Goal of the exercise: Keeping each line intact, print the whole listing.

-*-

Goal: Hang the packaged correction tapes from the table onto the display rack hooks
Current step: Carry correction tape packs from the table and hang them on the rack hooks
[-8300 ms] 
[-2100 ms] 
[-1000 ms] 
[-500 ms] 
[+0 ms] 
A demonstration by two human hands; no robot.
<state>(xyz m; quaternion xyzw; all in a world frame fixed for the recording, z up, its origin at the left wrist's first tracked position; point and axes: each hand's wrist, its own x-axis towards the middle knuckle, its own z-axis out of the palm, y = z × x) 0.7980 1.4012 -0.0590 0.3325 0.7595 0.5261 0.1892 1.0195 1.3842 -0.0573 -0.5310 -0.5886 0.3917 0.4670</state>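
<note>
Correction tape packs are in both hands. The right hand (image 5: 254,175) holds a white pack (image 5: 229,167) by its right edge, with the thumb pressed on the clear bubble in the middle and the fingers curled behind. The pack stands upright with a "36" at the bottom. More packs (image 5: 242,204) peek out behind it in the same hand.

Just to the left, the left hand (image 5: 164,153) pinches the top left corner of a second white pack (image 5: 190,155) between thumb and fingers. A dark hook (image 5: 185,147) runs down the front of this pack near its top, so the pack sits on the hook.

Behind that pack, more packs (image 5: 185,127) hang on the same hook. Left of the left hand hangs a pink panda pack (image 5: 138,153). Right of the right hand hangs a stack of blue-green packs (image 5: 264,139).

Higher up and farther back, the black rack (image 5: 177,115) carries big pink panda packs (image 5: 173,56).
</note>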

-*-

Answer for the task:
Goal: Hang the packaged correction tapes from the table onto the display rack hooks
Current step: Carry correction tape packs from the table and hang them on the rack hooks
[-8300 ms] 
[-2100 ms] 
[-1000 ms] 
[-500 ms] 
[+0 ms] 
A demonstration by two human hands; no robot.
<state>(xyz m; quaternion xyzw; all in a world frame fixed for the recording, z up, its origin at the left wrist's first tracked position; point and axes: each hand's wrist, its own x-axis towards the middle knuckle, its own z-axis out of the palm, y = z × x) 0.7980 1.4012 -0.0590 0.3325 0.7595 0.5261 0.1892 1.0195 1.3842 -0.0573 -0.5310 -0.5886 0.3917 0.4670</state>
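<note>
Correction tape packs are in both hands. The right hand (image 5: 254,175) holds a white pack (image 5: 229,167) by its right edge, with the thumb pressed on the clear bubble in the middle and the fingers curled behind. The pack stands upright with a "36" at the bottom. More packs (image 5: 242,204) peek out behind it in the same hand.

Just to the left, the left hand (image 5: 164,153) pinches the top left corner of a second white pack (image 5: 190,155) between thumb and fingers. A dark hook (image 5: 185,147) runs down the front of this pack near its top, so the pack sits on the hook.

Behind that pack, more packs (image 5: 185,127) hang on the same hook. Left of the left hand hangs a pink panda pack (image 5: 138,153). Right of the right hand hangs a stack of blue-green packs (image 5: 264,139).

Higher up and farther back, the black rack (image 5: 177,115) carries big pink panda packs (image 5: 173,56).
</note>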

For this exercise, nothing further remains.